[Exercise objective]:
The stretch wanted below opens at the line containing "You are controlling" and closes at the line containing "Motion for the". Please return it exactly, with no other lines.

[Information shown]:
- Opening Delimiter -

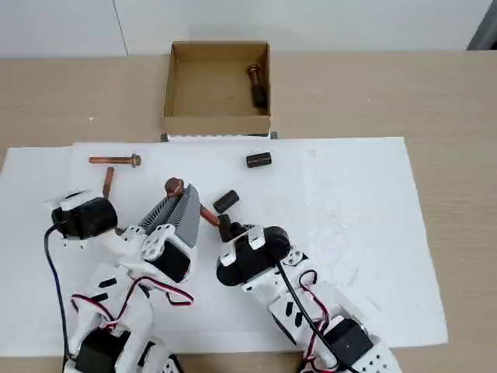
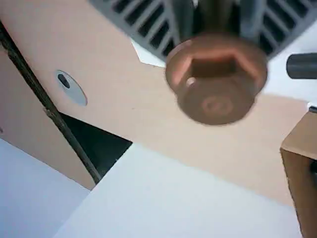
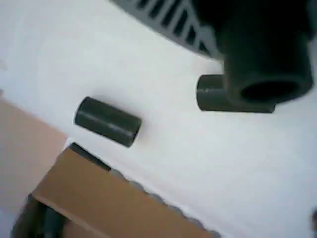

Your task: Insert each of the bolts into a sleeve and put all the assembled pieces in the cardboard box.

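One copper-coloured, hex-headed bolt is clamped between the grey fingers of the left pincer. Its shank slants toward the black sleeve, which the right pincer has closed on over the white sheet. A second sleeve lies just beside them. The cardboard box on the bench holds one assembled piece.

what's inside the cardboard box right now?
One copper bolt seated in a dark sleeve lies against the right-hand wall, in the high view, of the brown cardboard box. The rest of the floor looks bare; the bolt's shank is hidden inside the sleeve.
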### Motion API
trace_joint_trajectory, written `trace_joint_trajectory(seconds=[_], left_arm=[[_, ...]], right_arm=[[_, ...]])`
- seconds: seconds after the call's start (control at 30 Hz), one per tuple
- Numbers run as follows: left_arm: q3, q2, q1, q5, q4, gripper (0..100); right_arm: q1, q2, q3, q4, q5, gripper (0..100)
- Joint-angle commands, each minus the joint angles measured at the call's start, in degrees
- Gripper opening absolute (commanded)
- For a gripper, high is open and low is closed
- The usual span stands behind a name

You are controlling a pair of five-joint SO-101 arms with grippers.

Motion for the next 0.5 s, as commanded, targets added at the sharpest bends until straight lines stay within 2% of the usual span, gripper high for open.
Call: trace_joint_trajectory(seconds=[0.0,0.47], left_arm=[[-0.31,-0.62,0.26,0.26,-1.49,1],[2.15,-0.62,0.26,0.18,-1.58,1]], right_arm=[[-0.48,-0.4,-0.35,-4.0,1.23,0.3],[-2.33,-0.4,-0.26,-4.7,2.46,0.3]])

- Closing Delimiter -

[Task solution]:
You are controlling a pair of five-joint SO-101 arms with grippers.

Motion for the next 0.5 s, as commanded, targets added at the sharpest bends until straight lines stay within 2% of the usual span, gripper high for open.

There is no more output to give.